Platform-independent file manipulation#

You may need to leverage certain operating-system specific commands. For instance, you might want to unzip an archive, to be able to use the data within. It is tempting to just use the operating system specific command (or do it manually!), but this leads to inefficiencies and unnecessary platform dependence. The following example is for unzipping, but the general principle applies to other file manipulation tasks: find out, if the programming language you are using supports doing this for you, and already did the heavy lifting in abstracting it for all platforms.

Avoid

shell unzip "C:\data\myfile.zip"

Use

unzipfile "zipfile.zip" [, replace]

Avoid

system("unzip C:\data\myfile.zip")

Use instead the unzip() function:

unzip(zipfile, files = NULL, list = FALSE, overwrite = TRUE,
      junkpaths = FALSE, exdir = ".", unzip = "internal",
      setTimes = FALSE)

TL;DR#

Note

Avoid platform specificity wherever possible.

Takeaways#

What this does#

This ensures

  • that your code runs on multiple platforms.

What this does not do#

This does not ensure

  • that your code runs cleanly.

  • that your code runs without manual intervention.

  • that your code generates a log file that you can inspect, and that you could share with others.
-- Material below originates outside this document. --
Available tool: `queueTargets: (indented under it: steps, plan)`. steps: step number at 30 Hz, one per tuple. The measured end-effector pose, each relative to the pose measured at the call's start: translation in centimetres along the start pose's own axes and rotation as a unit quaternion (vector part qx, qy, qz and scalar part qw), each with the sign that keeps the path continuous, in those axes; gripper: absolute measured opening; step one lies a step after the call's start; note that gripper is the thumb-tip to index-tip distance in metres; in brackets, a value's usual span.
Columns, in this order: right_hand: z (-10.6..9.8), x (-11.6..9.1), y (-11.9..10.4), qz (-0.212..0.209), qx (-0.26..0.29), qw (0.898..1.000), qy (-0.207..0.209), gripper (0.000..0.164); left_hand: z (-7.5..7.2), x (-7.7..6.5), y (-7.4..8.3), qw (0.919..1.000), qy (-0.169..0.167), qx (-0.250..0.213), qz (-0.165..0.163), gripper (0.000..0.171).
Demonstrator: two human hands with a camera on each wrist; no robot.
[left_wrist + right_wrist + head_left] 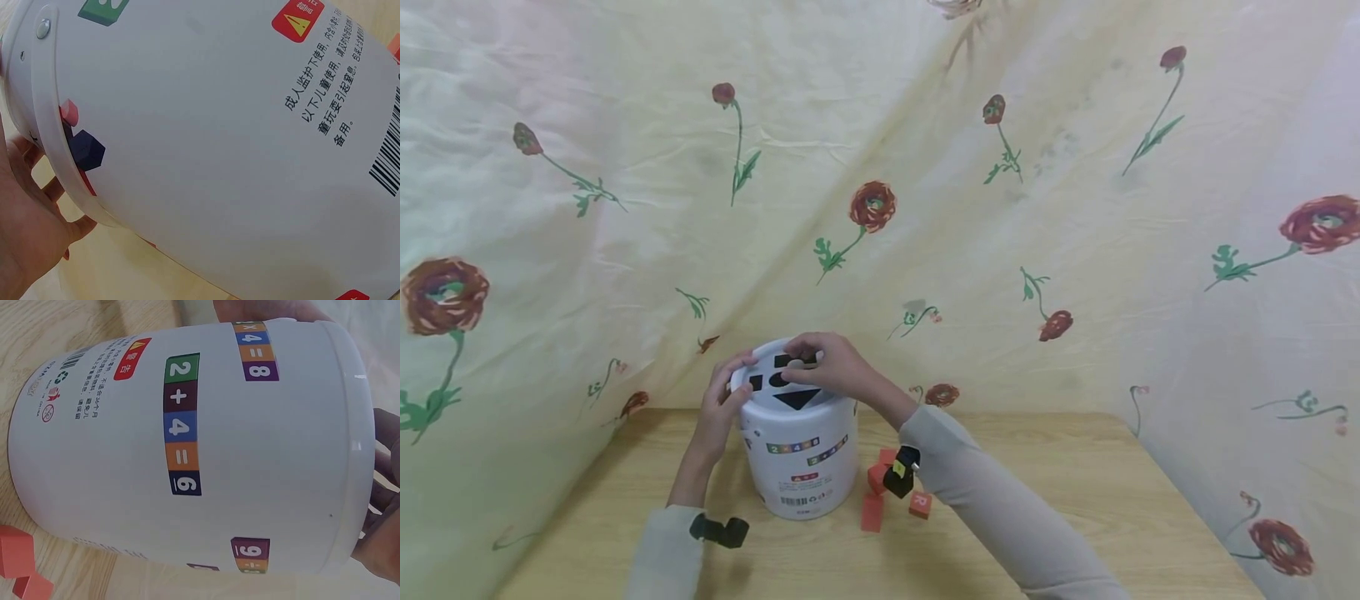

  • that it will run on somebody else’s computer

    • because it does not guarantee that all the software is there

    • because it does not guarantee that all the directories for input or output are there

    • because many intermediate files might be present that are not in the replication package

    • because it does not guarantee that all the directory names are correctly adjusted everywhere in your code

  • that it actually produces all the outputs

    • because some outputs might be present from test runs